The Wooden Man Course combines all aspects of fighting, including entering, kicking, boxing, trapping, throwing, grappling and ground fighting. However, the emphasis is on upright and mobile fighting (kicking, boxing, trapping and grappling), so there is very little practice with entering, throwing and ground fighting. The Wooden Man Form causes the student to change distances often. Therefore, he or she is constantly called to flow between one aspect of fighting and another.

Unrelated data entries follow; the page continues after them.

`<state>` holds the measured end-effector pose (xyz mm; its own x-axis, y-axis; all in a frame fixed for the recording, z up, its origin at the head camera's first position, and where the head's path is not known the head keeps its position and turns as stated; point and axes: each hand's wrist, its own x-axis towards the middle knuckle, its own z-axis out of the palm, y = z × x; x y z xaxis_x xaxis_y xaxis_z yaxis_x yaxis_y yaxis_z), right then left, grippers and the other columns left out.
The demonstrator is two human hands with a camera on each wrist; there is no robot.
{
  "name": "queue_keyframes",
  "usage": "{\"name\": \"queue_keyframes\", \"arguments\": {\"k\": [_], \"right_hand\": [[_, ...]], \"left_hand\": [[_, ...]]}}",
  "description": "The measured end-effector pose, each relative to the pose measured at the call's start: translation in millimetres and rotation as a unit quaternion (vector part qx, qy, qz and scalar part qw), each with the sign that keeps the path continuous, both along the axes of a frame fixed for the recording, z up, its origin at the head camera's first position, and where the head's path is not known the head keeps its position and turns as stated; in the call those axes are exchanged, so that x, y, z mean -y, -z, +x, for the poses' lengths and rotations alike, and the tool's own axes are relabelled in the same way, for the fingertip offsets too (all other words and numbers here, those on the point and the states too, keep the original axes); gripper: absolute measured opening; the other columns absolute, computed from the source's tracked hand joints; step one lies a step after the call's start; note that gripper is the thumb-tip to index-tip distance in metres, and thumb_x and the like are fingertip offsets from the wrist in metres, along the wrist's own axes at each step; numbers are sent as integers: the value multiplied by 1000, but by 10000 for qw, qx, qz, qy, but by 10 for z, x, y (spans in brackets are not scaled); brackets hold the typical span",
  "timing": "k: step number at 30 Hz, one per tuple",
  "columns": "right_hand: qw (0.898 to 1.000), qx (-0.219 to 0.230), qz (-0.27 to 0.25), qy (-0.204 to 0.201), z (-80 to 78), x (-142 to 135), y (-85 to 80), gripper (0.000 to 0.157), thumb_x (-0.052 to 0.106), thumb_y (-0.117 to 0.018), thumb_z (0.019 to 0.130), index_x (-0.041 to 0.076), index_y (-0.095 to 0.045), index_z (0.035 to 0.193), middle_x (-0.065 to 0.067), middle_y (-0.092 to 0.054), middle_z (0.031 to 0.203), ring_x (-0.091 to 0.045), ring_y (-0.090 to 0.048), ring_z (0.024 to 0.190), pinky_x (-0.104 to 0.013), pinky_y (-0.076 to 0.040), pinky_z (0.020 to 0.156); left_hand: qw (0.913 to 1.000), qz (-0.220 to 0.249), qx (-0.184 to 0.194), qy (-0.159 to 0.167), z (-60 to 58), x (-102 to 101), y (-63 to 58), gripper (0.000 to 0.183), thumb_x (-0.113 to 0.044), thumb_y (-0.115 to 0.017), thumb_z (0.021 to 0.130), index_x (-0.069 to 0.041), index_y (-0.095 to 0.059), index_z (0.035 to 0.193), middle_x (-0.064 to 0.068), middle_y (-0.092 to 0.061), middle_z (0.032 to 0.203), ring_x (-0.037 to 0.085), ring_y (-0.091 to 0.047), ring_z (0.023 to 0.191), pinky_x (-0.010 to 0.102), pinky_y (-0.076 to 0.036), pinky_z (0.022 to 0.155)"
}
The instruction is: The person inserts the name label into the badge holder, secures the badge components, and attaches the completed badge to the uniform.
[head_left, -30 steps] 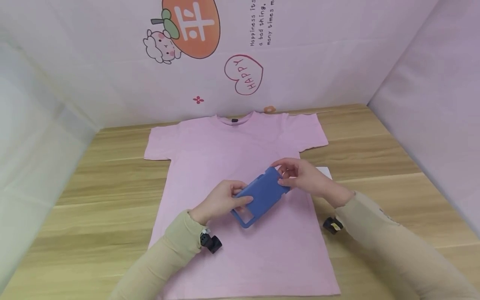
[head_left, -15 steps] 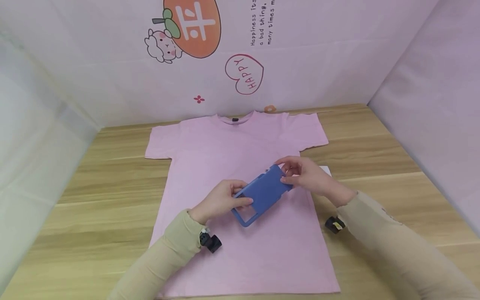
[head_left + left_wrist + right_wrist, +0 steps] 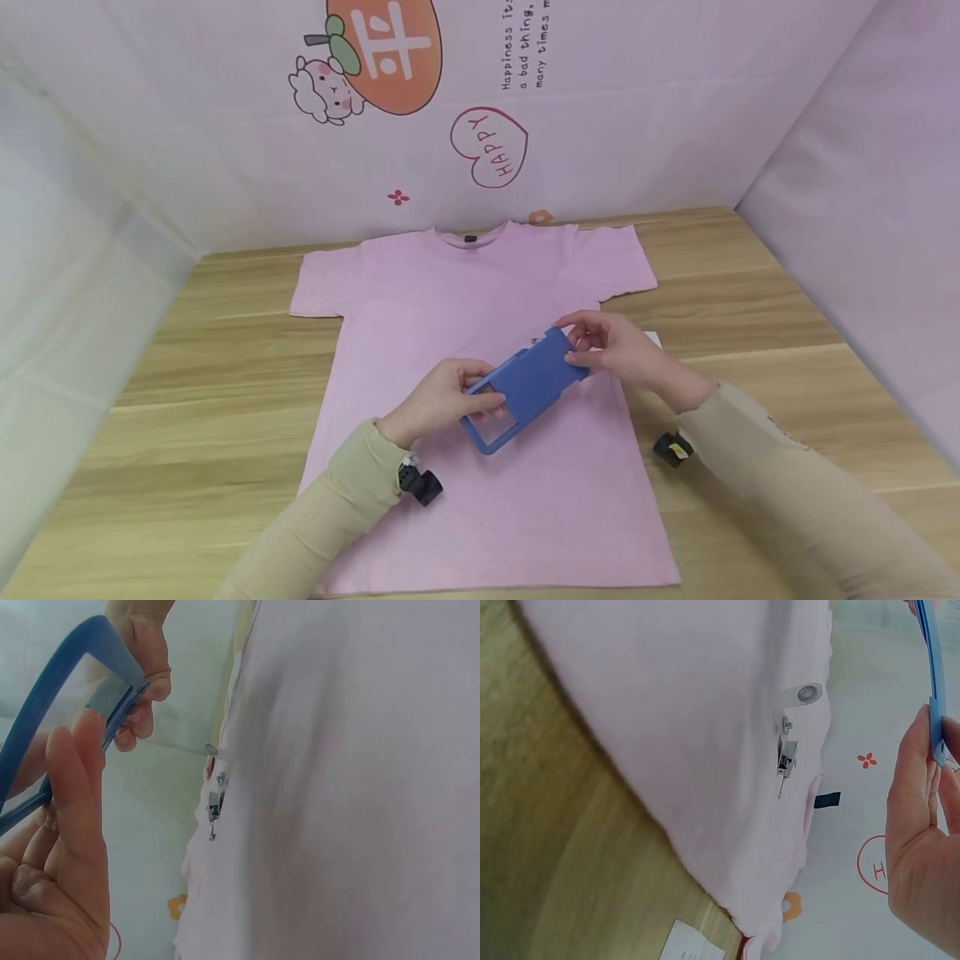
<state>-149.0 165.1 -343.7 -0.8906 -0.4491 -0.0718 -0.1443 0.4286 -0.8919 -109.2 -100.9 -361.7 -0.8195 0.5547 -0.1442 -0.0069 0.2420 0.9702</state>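
Note:
A blue card holder (image 3: 532, 382), a thin frame with a solid panel sitting part way out of it, is held tilted above the pink T-shirt (image 3: 480, 517). My left hand (image 3: 446, 402) pinches the frame's lower left end, thumb in front and fingers behind. Beside that thumb the frame shows an open window. At the upper right my right hand (image 3: 618, 352) pinches the panel's end between thumb and fingers. A small metal badge clip (image 3: 786, 754) with a clear snap strap appears against the shirt, behind the holder; it also shows in the left wrist view as a clip (image 3: 215, 804).
The T-shirt is spread out on a wooden table (image 3: 217, 367), its dark neck label (image 3: 470, 239) toward the printed cloth backdrop (image 3: 622, 150). A white card (image 3: 692, 943) with print lies on the wood by the shirt's right side. White cloth walls stand left and right.
My right hand has drawn the panel to the upper right, and the window at the frame's lower left has grown. The left hand stays nearly still. The clip has come into sight past the holder.

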Motion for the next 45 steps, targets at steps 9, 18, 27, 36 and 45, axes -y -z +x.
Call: {"name": "queue_keyframes", "arguments": {"k": [9,18,27,36,45], "right_hand": [[10000,-72,-18,-21,-1,-8,8,45,-4,-66,82,-3,-53,126,-10,-52,90,-6,-51,70,-22,-51,55],[9998,22,-175,45,-9,-26,26,46,-7,-65,81,-4,-53,125,-10,-51,90,-6,-52,70,-22,-51,55],[9996,16,-270,18,-7,-35,17,45,-7,-65,82,-5,-52,125,-10,-51,88,-6,-51,69,-21,-50,55],[9996,-119,-253,32,-5,-31,-12,45,-6,-66,81,-4,-53,124,-8,-53,85,-6,-52,66,-21,-51,55],[9991,-373,-188,34,38,-2,-47,44,-7,-66,80,-4,-54,123,-9,-54,82,-7,-52,65,-21,-49,53]], "left_hand": [[10000,5,-20,-2,-7,13,4,23,-3,-63,88,8,-62,109,21,-72,86,32,-70,79,34,-59,65],[10000,65,-26,32,-2,40,2,24,-2,-63,88,7,-62,110,21,-72,89,23,-71,76,34,-59,66],[9999,99,-108,19,-2,72,16,27,-1,-61,87,9,-61,112,23,-71,90,30,-70,78,36,-59,65],[9999,132,-74,-20,-11,86,0,30,0,-62,86,10,-61,114,23,-71,89,22,-71,73,38,-59,64],[9998,171,-39,-29,-4,126,15,32,-1,-65,85,9,-62,116,21,-72,87,15,-69,70,34,-59,63]]}}
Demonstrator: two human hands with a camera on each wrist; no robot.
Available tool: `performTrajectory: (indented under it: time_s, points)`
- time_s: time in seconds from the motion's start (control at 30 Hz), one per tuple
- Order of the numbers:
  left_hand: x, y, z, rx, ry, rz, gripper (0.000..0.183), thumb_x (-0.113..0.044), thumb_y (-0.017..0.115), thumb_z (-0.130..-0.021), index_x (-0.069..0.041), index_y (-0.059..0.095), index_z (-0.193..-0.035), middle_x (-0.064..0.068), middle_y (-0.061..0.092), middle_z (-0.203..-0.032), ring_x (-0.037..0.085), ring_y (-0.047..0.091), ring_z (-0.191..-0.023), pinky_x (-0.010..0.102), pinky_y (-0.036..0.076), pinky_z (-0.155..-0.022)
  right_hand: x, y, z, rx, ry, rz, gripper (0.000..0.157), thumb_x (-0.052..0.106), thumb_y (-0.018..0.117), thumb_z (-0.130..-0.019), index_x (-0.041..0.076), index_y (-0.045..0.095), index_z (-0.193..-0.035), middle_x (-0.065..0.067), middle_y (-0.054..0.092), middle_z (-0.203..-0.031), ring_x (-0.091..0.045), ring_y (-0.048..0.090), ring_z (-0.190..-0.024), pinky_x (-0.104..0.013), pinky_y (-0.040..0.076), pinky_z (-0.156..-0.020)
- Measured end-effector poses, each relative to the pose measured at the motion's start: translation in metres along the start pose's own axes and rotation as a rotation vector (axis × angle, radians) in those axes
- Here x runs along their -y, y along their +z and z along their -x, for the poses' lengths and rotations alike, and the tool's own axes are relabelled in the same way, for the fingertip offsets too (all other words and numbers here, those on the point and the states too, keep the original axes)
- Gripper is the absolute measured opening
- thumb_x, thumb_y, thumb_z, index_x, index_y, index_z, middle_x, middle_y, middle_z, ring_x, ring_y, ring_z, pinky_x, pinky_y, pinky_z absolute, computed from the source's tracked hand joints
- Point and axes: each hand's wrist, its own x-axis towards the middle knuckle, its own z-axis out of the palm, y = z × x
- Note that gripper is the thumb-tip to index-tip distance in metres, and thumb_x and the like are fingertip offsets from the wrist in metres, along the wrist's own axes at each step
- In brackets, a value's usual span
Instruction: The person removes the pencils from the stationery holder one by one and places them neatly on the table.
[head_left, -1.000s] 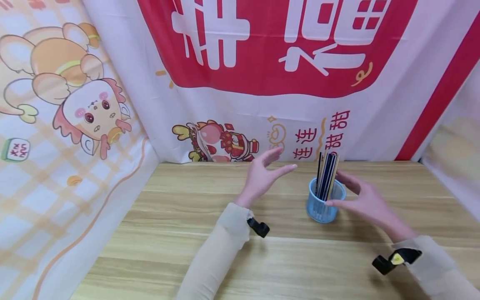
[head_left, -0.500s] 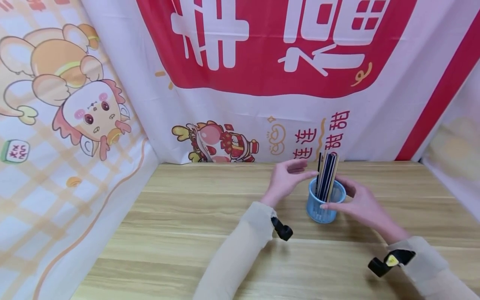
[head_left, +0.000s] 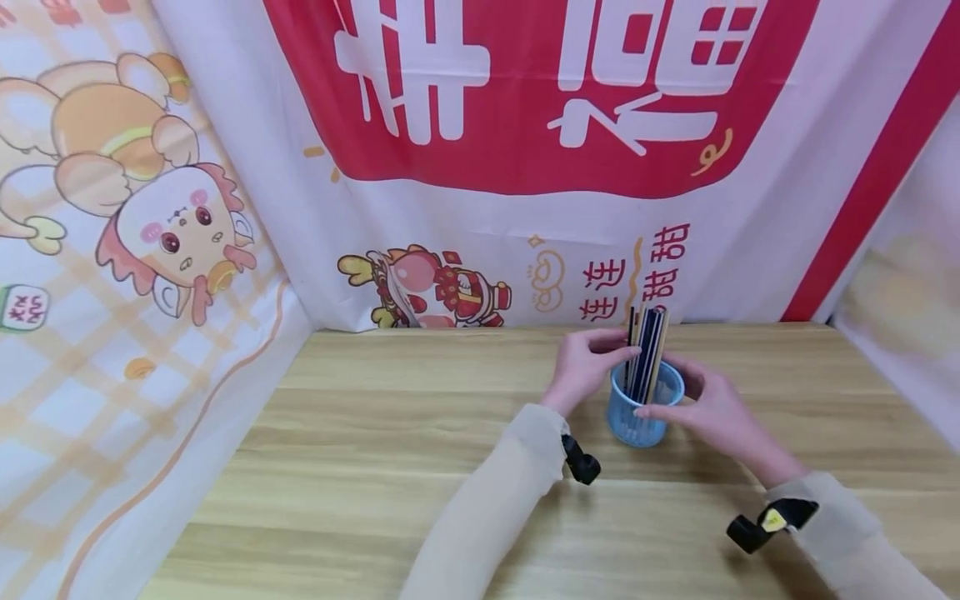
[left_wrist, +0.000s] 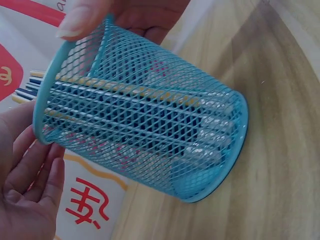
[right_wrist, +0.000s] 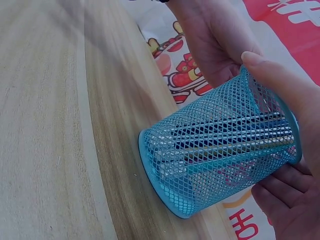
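A blue mesh pen cup (head_left: 636,423) stands upright on the wooden table, holding several slim pen-like sticks (head_left: 647,354) in black, white and gold. Through the mesh in the left wrist view, the sticks (left_wrist: 135,110) show clear lower ends. My right hand (head_left: 716,412) holds the cup's rim, thumb in front and fingers round the far side. From the left, my left hand (head_left: 585,367) pinches at the upper part of the sticks with its thumb across them. Its fingers (left_wrist: 37,172) curl beside the rim in the left wrist view; their exact contact is partly hidden.
The wooden table (head_left: 375,467) extends left and in front of the cup. Close behind the cup hangs a red and white printed cloth (head_left: 495,167). Another patterned cloth (head_left: 172,358) borders the table on the left.
My left hand has moved right, from apart from the cup to the sticks. The right thumb has shifted slightly left along the cup's front. The cup stays in place on the table.
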Motion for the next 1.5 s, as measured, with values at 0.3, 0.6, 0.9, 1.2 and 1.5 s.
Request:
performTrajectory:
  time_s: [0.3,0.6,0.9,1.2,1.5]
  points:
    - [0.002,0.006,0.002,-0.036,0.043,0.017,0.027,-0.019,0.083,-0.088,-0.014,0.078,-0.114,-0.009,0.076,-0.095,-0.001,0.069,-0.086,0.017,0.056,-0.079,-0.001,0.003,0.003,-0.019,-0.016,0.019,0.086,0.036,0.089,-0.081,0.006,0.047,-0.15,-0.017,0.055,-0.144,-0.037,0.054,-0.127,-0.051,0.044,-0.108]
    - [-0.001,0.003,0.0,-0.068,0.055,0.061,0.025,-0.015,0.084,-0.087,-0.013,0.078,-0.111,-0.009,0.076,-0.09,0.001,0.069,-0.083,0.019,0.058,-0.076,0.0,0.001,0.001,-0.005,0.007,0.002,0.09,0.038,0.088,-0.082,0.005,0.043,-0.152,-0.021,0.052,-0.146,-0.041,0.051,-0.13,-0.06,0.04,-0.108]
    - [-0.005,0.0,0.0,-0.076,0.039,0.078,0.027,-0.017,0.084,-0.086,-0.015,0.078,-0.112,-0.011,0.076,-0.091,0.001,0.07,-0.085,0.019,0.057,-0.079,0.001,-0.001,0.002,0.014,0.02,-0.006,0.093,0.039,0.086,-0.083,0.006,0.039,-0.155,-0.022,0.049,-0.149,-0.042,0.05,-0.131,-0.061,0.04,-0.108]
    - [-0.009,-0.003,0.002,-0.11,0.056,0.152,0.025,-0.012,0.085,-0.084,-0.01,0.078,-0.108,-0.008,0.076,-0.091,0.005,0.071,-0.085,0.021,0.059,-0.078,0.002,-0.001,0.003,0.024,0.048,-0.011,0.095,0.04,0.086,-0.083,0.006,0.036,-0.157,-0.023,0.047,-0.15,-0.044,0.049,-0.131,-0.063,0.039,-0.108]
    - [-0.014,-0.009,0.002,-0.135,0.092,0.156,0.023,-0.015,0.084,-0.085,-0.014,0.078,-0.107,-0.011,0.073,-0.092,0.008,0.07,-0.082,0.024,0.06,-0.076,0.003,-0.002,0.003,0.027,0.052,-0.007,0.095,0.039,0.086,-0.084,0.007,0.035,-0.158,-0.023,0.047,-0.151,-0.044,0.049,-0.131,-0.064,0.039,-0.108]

The sparring exercises learned in the previous courses are maintained in the Wooden Man Course, but this course adds another type of sparring exercise known as "Dummy Hands," or "Jong Sao." Jong Sao consists of two partners working through the mock fights outlined in the Wooden Man Form and breaking those forms into combinations of two or three sequences.Continually striking a wooden man will condition a person of any size or stature and enable them to strike with shocking force. In addition, the emphasis on bodylines allows students to much more effectively and powerfully deliver force in their strikes.
Dragon Pole Course
Wing Chun's first weapon class is four-month The Dragon Pole Course, and explores the Dragon Pole Form, or "Look Boon Dim Kwan". Along with the form, there are a good number of exercises utilizing the pole for training leverage. Most of these exercises enhance punching strength.The study of the pole is a study in using the same mechanics as those used in the punch, with some alteration to account for the longer lever. Unlike fencing, dragon pole training allows for radical angle changes, which makes for a less predictable and more dynamic type of sparring.
Dual Sabers Course
The final Wing Chun course is the 12-month Dual Sabers Course. For nearly a century, Wing Chun practitioners have practiced this form using a specialized type of knife known as Batjumdao, or "Eight Directional Slashing Blades." However, recent research has shown that the form was originally practiced with a pair of short swords. Using two swords allows the practitioner to transition from the principles learned in pole fighting to two-handed swords and finally to the double short swords, or in other words, from fighting with one line to fighting with and coordinating two weapons.
The Dual Sabers Course employs the thrusting of the punch in stabbing, but adds slashing force as well. Like pole sparring, sword sparring employs entering and distance fighting, but given that the swords are much shorter than the pole, opportunities for grappling, kicking, throwing, and disarming arise much more often in the swords form. Because of this, the Butterfly Swords Course is the crowning pinnacle of the Wing Chun System.
Sparring with the swords is similar to fencing, except that more than one line is allowed, the rules of foil, saber and epee are all combined, and Wing Chun swordsmen fight with two blades at once. This combination allows for better body balance since a Wing Chun swordsman uses both hands equally.